#TASK #1: UNDERSTAND THE PROBLEM STATEMENT & BUSINESS CASE

![alt text](https://drive.google.com/uc?id=139zlnLGzYen-GbcnkXQZs44tf7OqV8e4)

#TASK #2: IMPORT DATASETS AND LIBRARIES


In [None]:
# Mount Google Drive
from google.colab import drive
drive.mount('/content/drive')

In [None]:
import pandas as pd
import plotly.express as px
from copy import copy
from scipy import stats
import matplotlib.pyplot as plt
import numpy as np
import plotly.figure_factory as ff
from sklearn.linear_model import LinearRegression
from sklearn.svm import SVR
from sklearn.model_selection import train_test_split
from sklearn.metrics import r2_score
from tensorflow import keras


In [None]:
# Read stock prices data
stock_price_df = pd.read_csv('/content/drive/My Drive/Colab Notebooks/Python & ML in Finance/Part 3. AI and ML in Finance/stock.csv')
stock_price_df

In [None]:
# Read the stocks volume data
stock_vol_df = pd.read_csv("/content/drive/My Drive/Colab Notebooks/Python & ML in Finance/Part 3. AI and ML in Finance/stock_volume.csv")
stock_vol_df

In [None]:
# Sort the data based on Date
stock_price_df = stock_price_df.sort_values(by = ['Date'])
stock_price_df

In [None]:
# Sort the data based on Date
stock_vol_df = stock_vol_df.sort_values(by = ['Date'])
stock_vol_df

In [None]:
# Check if Null values exist in stock prices data
stock_price_df.isnull().sum()

In [None]:
# Check if Null values exist in stocks volume data
stock_vol_df.isnull().sum()

In [None]:
# Get stock prices dataframe info
stock_price_df.info()

In [None]:
# Get stock volume dataframe info
stock_vol_df.info()

In [None]:
stock_vol_df.describe()

#TASK #3: PERFORM EXPLORATORY DATA ANALYSIS AND VISUALIZATION

In [None]:
# Function to normalize stock prices based on their initial price
def normalize(df):
  x = df.copy()
  for i in x.columns[1:]:
    x[i] = x[i]/x[i][0]
  return x

In [None]:
# Function to plot interactive plots using Plotly Express
def interactive_plot(df, title):
  fig = px.line(title = title)
  for i in df.columns[1:]:
    fig.add_scatter(x = df['Date'], y = df[i], name = i)
  fig.show()

In [None]:
# plot interactive chart for stocks data
interactive_plot(stock_price_df, 'Stock Prices')
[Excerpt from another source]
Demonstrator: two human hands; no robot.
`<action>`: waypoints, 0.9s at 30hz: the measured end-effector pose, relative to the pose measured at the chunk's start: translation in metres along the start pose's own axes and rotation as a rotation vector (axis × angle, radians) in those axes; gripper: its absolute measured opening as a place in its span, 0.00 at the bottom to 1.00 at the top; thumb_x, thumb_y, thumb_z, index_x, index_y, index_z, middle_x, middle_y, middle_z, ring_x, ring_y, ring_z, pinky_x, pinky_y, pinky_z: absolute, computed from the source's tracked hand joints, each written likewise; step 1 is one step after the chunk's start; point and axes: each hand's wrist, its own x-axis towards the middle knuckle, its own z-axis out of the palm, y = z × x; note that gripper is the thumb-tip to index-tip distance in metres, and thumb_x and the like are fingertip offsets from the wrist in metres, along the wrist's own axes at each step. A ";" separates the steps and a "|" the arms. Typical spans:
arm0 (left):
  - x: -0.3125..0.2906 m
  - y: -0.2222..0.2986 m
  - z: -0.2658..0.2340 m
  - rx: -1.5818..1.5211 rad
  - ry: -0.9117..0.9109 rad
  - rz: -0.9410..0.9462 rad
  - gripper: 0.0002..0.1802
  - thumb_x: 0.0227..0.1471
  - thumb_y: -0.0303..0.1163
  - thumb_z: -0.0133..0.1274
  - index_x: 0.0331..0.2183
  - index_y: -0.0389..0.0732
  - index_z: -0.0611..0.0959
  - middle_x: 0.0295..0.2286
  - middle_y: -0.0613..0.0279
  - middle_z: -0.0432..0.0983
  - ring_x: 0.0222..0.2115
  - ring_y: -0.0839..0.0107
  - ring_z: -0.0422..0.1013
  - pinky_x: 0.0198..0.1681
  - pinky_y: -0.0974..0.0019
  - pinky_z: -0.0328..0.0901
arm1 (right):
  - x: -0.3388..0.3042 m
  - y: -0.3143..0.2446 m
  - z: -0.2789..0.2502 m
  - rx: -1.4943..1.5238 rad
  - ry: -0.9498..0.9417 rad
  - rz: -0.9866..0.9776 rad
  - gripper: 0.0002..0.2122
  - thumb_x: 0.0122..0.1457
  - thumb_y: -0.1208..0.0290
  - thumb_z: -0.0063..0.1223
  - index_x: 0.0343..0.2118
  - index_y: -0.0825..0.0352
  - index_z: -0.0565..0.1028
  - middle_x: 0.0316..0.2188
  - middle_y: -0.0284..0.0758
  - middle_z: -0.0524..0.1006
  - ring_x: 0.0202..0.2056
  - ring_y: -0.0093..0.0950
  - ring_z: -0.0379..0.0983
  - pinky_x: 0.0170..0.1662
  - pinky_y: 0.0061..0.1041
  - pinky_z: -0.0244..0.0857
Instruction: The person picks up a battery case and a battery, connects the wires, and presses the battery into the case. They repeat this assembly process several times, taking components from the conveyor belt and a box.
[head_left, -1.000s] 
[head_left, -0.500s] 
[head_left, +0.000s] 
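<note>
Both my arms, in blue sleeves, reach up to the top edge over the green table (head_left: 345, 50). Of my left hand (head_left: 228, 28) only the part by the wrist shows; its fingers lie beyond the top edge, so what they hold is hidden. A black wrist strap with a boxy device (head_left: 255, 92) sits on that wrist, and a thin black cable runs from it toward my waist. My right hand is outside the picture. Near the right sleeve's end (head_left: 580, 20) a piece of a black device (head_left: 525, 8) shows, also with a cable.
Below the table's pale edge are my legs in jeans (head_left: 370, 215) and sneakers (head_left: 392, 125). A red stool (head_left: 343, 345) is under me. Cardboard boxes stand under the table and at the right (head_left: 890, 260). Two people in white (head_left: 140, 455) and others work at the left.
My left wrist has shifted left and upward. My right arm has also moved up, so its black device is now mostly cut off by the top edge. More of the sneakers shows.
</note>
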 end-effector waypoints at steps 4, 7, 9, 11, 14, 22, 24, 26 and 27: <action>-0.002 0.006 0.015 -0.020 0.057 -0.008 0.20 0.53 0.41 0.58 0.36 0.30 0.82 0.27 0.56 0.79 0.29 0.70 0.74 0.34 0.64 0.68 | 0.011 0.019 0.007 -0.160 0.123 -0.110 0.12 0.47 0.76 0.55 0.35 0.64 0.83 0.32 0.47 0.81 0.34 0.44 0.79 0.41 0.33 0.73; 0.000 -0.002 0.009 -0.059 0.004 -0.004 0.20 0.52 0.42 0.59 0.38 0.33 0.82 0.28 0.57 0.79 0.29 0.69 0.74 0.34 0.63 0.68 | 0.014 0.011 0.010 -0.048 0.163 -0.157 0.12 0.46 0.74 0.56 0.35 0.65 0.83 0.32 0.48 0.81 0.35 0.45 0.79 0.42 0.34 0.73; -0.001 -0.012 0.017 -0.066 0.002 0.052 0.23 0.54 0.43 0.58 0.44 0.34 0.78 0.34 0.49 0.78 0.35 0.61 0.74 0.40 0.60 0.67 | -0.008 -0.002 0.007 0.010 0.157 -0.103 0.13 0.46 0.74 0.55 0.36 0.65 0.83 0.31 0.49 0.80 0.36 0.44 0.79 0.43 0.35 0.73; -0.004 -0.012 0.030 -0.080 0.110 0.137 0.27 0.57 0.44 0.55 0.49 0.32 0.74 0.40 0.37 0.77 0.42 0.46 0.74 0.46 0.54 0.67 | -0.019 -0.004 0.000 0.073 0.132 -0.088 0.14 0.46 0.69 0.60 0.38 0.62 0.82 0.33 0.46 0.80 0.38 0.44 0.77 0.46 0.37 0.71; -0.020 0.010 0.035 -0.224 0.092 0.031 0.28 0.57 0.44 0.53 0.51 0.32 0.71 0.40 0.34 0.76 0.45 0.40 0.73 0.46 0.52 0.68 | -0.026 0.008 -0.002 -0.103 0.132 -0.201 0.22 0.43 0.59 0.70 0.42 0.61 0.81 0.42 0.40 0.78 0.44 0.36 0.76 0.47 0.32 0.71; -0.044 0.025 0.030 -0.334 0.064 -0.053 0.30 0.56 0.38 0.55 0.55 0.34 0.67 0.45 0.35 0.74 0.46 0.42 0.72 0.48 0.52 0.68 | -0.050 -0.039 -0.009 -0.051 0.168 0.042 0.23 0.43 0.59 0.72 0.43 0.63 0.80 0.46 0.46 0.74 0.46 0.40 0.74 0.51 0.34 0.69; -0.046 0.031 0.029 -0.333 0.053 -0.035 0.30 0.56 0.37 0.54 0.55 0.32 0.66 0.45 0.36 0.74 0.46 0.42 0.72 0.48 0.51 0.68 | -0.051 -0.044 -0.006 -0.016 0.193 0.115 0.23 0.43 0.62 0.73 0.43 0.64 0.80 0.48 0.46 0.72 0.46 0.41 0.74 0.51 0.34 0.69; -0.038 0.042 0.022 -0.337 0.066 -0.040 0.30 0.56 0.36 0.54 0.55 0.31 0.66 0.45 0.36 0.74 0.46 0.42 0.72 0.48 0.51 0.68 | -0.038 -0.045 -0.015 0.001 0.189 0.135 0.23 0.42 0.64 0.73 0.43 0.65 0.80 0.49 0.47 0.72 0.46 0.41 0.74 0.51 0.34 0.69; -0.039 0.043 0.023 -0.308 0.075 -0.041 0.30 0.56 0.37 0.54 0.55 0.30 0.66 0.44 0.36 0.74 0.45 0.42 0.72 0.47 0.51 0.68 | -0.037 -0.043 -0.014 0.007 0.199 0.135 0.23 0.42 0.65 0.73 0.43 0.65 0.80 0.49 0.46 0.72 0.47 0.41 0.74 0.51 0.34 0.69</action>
# TASK #4: PREPARE THE DATA BEFORE TRAINING THE AI/ML MODEL

![alt text](https://drive.google.com/uc?id=1uXYYHfgeJyncu4BZRAooTC4iCclH9e9B)

In [None]:
# Function to concatenate the date, stock price, and volume in one dataframe
def individual_stock(price_df, vol_df, name):
    return pd.DataFrame({'Date': price_df['Date'], 'Close': price_df[name], 'Volume': vol_df[name]})

In [None]:
# Function to return the input/output (target) data for AI/ML Model
# Note that our goal is to predict the future stock price
# Target stock price today will be tomorrow's price
def trading_window(data):

  # 1 day window
  n = 1

  # Create a column containing the prices for the next 1 days
  data['Target'] = data[['Close']].shift(-n)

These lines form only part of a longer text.